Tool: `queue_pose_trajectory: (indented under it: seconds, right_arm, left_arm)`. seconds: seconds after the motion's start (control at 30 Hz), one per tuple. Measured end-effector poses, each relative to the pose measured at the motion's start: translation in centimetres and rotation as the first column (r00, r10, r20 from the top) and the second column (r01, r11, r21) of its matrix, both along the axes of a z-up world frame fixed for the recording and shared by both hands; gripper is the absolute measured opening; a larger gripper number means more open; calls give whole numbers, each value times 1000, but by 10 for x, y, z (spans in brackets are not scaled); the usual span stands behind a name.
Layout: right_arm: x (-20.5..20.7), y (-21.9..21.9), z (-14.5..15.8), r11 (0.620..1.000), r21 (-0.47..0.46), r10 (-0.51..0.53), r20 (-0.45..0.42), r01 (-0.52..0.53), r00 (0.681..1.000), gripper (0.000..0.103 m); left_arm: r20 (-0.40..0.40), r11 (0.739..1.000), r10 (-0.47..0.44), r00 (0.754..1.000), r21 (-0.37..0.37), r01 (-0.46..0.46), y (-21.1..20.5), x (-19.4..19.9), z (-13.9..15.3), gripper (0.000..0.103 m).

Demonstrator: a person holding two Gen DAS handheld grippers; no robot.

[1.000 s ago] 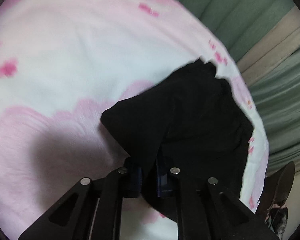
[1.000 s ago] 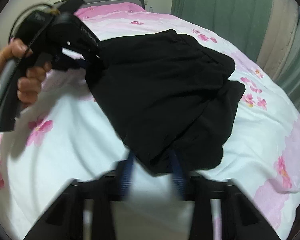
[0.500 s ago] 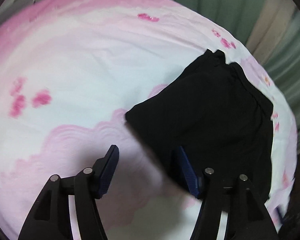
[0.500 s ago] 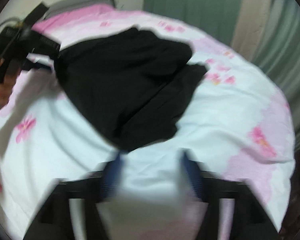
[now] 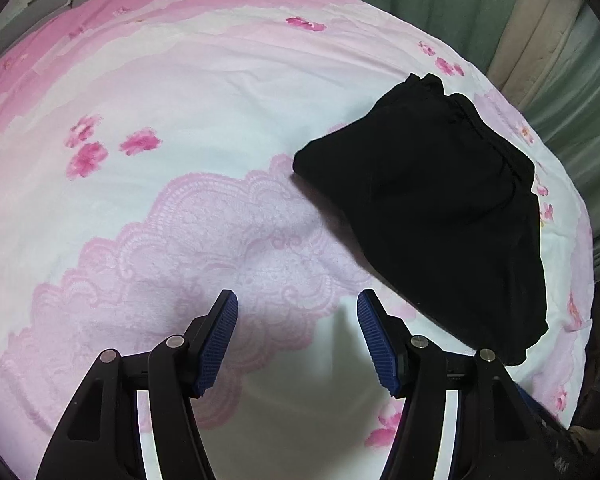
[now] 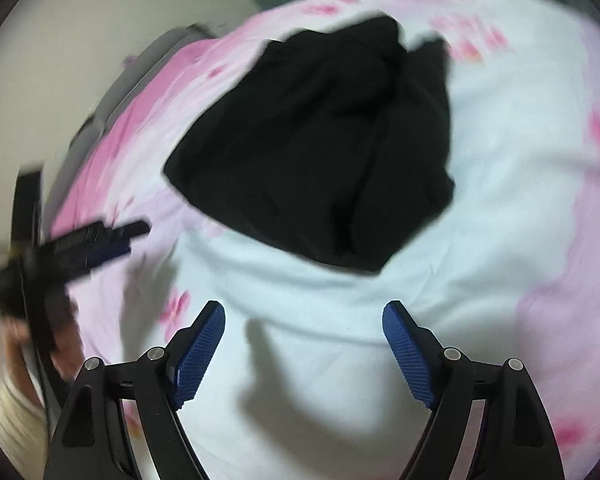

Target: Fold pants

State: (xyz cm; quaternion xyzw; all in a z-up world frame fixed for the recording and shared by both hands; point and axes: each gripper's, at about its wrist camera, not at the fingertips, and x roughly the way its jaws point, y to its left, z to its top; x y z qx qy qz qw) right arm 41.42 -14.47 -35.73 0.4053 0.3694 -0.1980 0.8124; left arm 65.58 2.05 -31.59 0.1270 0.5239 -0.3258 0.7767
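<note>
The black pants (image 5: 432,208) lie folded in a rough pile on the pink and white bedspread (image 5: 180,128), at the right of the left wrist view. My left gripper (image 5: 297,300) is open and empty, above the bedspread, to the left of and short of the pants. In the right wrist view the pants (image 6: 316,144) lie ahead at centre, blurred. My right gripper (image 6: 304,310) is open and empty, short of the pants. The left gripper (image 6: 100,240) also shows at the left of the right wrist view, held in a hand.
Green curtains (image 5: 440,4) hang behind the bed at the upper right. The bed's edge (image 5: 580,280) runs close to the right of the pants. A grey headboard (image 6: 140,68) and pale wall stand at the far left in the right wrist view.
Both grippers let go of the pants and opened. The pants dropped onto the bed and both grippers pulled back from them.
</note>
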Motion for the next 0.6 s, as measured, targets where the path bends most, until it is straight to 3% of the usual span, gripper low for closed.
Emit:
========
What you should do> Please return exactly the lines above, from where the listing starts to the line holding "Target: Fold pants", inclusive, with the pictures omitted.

Task answer>
Tool: `queue_pose_trajectory: (indented under it: seconds, right_arm, left_arm)`. seconds: seconds after the motion's start (control at 30 Hz), one per tuple. Measured end-effector poses, each relative to the pose measured at the motion's start: translation in centimetres and rotation as the first column (r00, r10, r20 from the top) and the second column (r01, r11, r21) of its matrix, both along the axes of a z-up world frame fixed for the recording and shared by both hands; gripper is the absolute measured opening; a larger gripper number means more open; calls give whole numbers, each value times 1000, but by 10 for x, y, z (spans in brackets are not scaled); the usual span stands behind a name.
Layout: right_arm: x (-20.5..20.7), y (-21.9..21.9), z (-14.5..15.8), r11 (0.620..1.000), r21 (-0.47..0.46), r10 (-0.51..0.53), r20 (-0.45..0.42), r01 (-0.52..0.53), r00 (0.681..1.000), gripper (0.000..0.103 m); left_arm: r20 (-0.40..0.40), r11 (0.739..1.000), r10 (-0.47..0.44), r00 (0.754..1.000), r21 (-0.37..0.37), r01 (-0.46..0.46), y (-21.1..20.5), x (-19.4..19.9), z (-13.9..15.3), gripper (0.000..0.103 m).

Demonstrator: a person holding two Gen DAS handheld grippers; no robot.

[1.000 s ago] 
[1.000 s ago] 
[0.500 s ago] 
[0.500 s ago] 
[now] 
[now] 

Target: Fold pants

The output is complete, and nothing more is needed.